> _TASK GOAL_
Show all lines below holding the string "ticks".

[Opening ENTRIES SHOWN section]

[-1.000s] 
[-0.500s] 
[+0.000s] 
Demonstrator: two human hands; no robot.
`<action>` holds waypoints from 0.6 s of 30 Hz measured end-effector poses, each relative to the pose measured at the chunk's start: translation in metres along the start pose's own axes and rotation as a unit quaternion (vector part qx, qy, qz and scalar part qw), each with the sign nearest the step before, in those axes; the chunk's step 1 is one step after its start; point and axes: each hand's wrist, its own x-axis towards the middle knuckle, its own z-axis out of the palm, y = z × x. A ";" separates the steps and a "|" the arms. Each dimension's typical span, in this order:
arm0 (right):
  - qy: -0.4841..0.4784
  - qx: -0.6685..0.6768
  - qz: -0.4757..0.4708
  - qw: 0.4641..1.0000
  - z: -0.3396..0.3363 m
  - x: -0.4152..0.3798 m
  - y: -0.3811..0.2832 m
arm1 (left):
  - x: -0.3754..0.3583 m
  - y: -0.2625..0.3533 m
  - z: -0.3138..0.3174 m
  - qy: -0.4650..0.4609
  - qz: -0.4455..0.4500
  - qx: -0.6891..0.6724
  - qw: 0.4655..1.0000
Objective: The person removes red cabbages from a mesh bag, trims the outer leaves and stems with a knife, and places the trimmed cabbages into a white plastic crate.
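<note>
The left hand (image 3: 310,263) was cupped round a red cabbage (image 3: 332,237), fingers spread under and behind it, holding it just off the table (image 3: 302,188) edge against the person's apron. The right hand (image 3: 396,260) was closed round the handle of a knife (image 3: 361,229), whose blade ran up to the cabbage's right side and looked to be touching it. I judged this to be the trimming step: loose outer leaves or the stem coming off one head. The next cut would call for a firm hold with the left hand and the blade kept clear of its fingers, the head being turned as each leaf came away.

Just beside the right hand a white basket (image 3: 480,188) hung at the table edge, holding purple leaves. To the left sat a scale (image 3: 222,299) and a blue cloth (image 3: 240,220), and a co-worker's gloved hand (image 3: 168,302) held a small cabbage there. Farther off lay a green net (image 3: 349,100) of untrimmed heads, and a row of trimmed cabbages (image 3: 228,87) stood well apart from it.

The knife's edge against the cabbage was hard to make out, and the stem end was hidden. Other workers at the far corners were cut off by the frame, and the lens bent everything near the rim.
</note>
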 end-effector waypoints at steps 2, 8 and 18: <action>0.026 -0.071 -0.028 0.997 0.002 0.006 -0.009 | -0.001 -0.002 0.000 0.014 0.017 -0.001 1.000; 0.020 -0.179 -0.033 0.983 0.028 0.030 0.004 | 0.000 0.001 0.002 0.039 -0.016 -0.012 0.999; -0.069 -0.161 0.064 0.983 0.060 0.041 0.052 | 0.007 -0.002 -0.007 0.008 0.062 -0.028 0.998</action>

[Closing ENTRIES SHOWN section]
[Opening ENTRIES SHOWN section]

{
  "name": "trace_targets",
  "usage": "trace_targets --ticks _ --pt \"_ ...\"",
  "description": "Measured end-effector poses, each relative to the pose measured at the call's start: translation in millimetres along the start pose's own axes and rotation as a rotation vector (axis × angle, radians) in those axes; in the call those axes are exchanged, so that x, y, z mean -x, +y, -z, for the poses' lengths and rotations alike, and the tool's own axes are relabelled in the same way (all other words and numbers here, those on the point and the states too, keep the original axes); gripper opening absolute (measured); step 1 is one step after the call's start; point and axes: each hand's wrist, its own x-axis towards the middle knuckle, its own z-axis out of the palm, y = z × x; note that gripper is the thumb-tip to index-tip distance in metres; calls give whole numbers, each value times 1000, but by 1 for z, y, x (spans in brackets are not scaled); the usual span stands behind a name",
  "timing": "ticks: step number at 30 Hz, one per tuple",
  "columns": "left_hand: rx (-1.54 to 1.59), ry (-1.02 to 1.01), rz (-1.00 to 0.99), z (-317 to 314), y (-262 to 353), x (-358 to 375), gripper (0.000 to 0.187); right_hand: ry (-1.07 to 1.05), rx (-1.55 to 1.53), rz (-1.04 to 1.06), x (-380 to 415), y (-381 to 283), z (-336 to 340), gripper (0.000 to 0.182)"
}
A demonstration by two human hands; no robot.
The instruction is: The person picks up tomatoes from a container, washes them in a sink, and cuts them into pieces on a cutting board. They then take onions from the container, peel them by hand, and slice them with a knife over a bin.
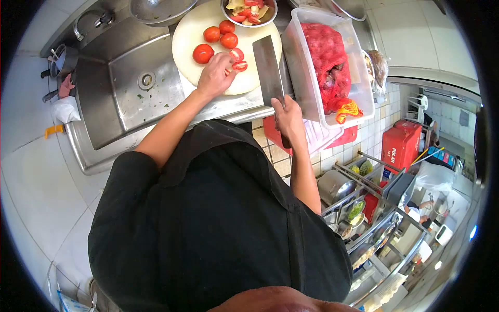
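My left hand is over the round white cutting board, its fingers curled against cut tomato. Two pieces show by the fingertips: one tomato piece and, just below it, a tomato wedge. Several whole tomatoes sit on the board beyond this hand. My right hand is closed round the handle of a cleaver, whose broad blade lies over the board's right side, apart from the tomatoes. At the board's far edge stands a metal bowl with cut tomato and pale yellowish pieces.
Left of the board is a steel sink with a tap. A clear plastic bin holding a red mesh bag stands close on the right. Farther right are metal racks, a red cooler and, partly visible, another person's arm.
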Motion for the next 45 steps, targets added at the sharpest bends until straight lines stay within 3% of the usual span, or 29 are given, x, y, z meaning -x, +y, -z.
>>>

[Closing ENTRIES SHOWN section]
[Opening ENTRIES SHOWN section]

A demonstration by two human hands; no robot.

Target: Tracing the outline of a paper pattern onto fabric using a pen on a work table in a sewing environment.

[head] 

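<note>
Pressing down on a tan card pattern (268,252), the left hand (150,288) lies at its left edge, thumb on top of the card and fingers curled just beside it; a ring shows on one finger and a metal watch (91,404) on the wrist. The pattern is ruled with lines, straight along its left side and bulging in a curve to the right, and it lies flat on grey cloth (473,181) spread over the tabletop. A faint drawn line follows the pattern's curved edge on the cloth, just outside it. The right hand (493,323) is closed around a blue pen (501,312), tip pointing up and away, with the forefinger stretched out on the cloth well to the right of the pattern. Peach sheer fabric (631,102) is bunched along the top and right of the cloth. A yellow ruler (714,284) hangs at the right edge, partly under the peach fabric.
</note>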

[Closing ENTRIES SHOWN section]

> _RESPONSE FOR THIS EXERCISE_
  "usage": "trace_targets --ticks _ --pt \"_ ...\"",
  "timing": "ticks: step number at 30 Hz, one per tuple",

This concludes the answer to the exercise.